La plupart des œuvres se concentrent entre 45 et 65 : un petit écart de score représente souvent une vraie marche. La barre colorée indique cette œuvre parmi celles du même instrument.
La difficulté MusicCoach mesure l'exigence globale d'une œuvre (technique, lecture, endurance) sur une échelle commune de 0 à 100, consolidée à partir de repères éditoriaux et pédagogiques (Henle, syllabus d'examens, curation) et de nos propres analyses. Elle ne mesure ni la valeur musicale, ni le temps de travail qu'il VOUS faudra : deux musiciens de même niveau peuvent vivre la même œuvre très différemment selon leurs acquis (une main habituée aux octaves, un déchiffrage rapide…). La confiance indique la quantité et la cohérence des repères derrière le score — un score peu documenté est marqué « à valider ». Pour un repère vraiment personnel, le diagnostic et l'espace connecté comparent chaque œuvre à VOTRE niveau estimé, ce que le score seul ne peut pas faire.

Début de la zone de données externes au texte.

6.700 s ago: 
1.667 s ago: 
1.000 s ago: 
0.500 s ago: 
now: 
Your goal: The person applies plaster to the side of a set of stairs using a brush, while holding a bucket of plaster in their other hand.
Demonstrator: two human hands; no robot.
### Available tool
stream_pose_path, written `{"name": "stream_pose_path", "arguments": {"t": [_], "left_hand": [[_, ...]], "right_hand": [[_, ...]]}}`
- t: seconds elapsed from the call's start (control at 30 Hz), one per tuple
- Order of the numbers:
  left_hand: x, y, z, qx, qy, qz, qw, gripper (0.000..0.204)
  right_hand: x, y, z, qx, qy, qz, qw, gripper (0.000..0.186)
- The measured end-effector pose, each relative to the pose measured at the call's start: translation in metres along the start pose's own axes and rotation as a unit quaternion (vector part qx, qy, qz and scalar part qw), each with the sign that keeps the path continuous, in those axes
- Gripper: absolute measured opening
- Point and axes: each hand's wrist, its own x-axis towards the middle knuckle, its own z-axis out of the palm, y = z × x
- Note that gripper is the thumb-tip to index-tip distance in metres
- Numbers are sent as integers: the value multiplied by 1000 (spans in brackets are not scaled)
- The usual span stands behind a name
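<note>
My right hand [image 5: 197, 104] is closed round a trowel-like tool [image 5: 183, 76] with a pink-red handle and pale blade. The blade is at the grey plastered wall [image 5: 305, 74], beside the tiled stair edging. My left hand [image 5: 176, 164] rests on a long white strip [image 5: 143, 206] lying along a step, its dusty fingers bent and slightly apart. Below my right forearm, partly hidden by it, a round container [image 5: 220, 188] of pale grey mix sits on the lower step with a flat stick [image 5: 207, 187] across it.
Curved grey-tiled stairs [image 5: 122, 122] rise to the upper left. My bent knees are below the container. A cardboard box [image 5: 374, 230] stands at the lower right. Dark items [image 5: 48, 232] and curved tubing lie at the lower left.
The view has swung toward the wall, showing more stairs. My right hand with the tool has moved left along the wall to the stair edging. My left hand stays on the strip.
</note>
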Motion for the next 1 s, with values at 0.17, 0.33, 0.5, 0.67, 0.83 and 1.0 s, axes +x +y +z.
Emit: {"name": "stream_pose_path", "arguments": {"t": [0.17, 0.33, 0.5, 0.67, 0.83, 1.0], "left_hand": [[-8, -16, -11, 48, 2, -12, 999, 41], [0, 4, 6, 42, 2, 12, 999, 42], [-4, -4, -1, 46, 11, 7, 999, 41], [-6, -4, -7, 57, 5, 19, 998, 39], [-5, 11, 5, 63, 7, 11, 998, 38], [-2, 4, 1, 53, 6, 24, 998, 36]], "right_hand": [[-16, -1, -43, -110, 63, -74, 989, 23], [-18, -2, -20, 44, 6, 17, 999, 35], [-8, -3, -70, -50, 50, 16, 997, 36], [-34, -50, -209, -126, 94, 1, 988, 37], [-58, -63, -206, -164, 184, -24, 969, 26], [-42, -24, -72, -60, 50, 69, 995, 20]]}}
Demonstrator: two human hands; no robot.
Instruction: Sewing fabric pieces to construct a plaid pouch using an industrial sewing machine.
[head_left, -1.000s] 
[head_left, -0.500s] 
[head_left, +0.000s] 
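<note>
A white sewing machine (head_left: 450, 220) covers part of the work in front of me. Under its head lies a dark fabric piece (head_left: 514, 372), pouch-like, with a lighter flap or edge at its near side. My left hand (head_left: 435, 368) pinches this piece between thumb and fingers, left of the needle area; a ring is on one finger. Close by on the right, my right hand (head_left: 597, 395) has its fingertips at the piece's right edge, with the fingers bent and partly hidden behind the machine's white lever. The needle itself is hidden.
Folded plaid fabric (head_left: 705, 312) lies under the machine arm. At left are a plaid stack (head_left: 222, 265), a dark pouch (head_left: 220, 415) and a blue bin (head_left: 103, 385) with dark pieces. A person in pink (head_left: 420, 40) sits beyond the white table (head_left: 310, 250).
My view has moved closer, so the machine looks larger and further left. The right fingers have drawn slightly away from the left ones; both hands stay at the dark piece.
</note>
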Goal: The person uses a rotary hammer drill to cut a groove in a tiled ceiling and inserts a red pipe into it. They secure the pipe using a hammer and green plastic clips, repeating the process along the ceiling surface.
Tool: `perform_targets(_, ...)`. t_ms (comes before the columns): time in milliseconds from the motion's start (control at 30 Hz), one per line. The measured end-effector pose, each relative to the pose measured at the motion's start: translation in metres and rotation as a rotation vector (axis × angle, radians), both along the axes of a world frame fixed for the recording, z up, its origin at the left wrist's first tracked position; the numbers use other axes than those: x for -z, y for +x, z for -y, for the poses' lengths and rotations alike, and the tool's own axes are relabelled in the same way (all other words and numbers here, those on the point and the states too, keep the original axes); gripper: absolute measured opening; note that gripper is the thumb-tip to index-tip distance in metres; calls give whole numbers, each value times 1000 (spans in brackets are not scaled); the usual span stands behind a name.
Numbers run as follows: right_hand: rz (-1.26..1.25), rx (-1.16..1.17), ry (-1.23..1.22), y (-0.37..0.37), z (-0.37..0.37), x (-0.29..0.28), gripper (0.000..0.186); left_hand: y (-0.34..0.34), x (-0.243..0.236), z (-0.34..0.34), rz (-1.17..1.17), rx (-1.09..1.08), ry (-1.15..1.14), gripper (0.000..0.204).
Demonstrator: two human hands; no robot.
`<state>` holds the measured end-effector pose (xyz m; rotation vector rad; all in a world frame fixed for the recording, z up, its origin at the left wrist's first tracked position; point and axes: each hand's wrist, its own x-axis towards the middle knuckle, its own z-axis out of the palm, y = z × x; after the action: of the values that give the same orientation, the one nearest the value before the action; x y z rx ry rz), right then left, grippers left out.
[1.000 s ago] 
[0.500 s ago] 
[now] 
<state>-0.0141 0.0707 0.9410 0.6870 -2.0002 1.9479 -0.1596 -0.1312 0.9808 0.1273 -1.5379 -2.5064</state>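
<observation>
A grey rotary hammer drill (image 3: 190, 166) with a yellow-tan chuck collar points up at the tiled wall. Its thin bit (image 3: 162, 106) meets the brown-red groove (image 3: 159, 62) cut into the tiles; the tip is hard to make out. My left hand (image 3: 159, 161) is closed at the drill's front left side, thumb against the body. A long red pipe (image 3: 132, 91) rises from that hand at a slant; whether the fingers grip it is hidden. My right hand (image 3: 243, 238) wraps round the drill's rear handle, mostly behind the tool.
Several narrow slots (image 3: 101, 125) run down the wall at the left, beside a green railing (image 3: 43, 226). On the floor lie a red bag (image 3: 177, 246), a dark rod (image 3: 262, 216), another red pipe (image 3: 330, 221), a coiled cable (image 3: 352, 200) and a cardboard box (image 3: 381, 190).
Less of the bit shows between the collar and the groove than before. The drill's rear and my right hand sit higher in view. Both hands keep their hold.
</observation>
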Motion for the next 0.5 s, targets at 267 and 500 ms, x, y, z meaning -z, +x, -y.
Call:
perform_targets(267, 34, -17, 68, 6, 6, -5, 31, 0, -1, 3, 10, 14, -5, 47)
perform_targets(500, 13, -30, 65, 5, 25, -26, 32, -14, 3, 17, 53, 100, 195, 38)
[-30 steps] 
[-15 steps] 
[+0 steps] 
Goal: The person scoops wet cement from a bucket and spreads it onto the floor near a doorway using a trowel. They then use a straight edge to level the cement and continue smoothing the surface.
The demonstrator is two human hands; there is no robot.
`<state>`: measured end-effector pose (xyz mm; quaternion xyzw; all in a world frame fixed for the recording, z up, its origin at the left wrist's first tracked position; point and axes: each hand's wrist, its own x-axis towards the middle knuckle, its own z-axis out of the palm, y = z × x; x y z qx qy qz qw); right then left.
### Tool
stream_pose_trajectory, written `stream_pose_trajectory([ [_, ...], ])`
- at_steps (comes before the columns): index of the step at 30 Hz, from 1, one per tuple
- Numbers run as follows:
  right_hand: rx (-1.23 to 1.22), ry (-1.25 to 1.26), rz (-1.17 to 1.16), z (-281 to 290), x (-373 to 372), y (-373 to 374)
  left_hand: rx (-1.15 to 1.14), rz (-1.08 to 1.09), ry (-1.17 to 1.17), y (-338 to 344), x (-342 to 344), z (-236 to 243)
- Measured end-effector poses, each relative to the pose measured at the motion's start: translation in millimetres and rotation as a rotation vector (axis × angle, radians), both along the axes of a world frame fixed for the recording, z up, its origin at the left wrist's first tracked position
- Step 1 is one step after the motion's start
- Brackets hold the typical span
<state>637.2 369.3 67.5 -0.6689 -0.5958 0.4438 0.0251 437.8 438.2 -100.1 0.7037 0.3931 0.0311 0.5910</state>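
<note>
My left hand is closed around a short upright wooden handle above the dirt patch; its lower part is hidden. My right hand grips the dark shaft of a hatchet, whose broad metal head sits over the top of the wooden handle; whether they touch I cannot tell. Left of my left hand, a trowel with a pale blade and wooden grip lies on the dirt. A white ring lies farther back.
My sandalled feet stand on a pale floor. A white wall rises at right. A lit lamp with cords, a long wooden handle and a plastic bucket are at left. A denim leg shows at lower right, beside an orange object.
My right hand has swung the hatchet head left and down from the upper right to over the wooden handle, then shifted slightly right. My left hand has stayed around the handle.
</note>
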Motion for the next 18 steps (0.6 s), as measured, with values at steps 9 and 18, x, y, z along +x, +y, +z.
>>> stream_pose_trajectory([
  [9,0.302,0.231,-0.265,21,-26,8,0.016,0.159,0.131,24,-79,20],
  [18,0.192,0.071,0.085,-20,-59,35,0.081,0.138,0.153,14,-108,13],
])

Cette note vous paraît-elle juste ?
Cette note est calculée automatiquement, à partir de sources hétérogènes. Elle se trompe, et parfois beaucoup. Si vous connaissez cette œuvre, votre avis vaut plus que notre calcul : c'est lui qui nous dit quelles notes relire.
Chaque piste combine écart de difficulté, risque, confiance et recouvrement de compétences. Les deux premières cartes de chaque colonne sont les plus utiles pédagogiquement.
Le pas suivant le plus prudent.
Un vrai palier, sans rupture brutale.
Un saut utile si le travail est accompagné.
Cette Polonaise en ré majeur joue sur un caractère dansant mais viril, avec des accents marqués et des épisodes plus sombres qui demandent une articulation tranchée et un sens rythmique affirmé. Techniquement, le Phrasé (2.5/5) exige ici de modeler les cellules répétées par de petites respirations et une hiérarchisation des attaques, et le Legato (2.5/5) impose un contrôle de la connexion des doigts et du mouvement du poignet pour maintenir des lignes chantantes malgré les sauts et les accents. La période de composition et la place exacte de cette pièce dans le catalogue du compositeur sont peu documentées, c’est une œuvre pour piano solo qui s’inscrit dans la veine polonaise-dansante du répertoire. Je n’indique pas d’interprétation de référence par prudence, faute d’être sûr d’un enregistrement largement reconnu pour cette pièce précise.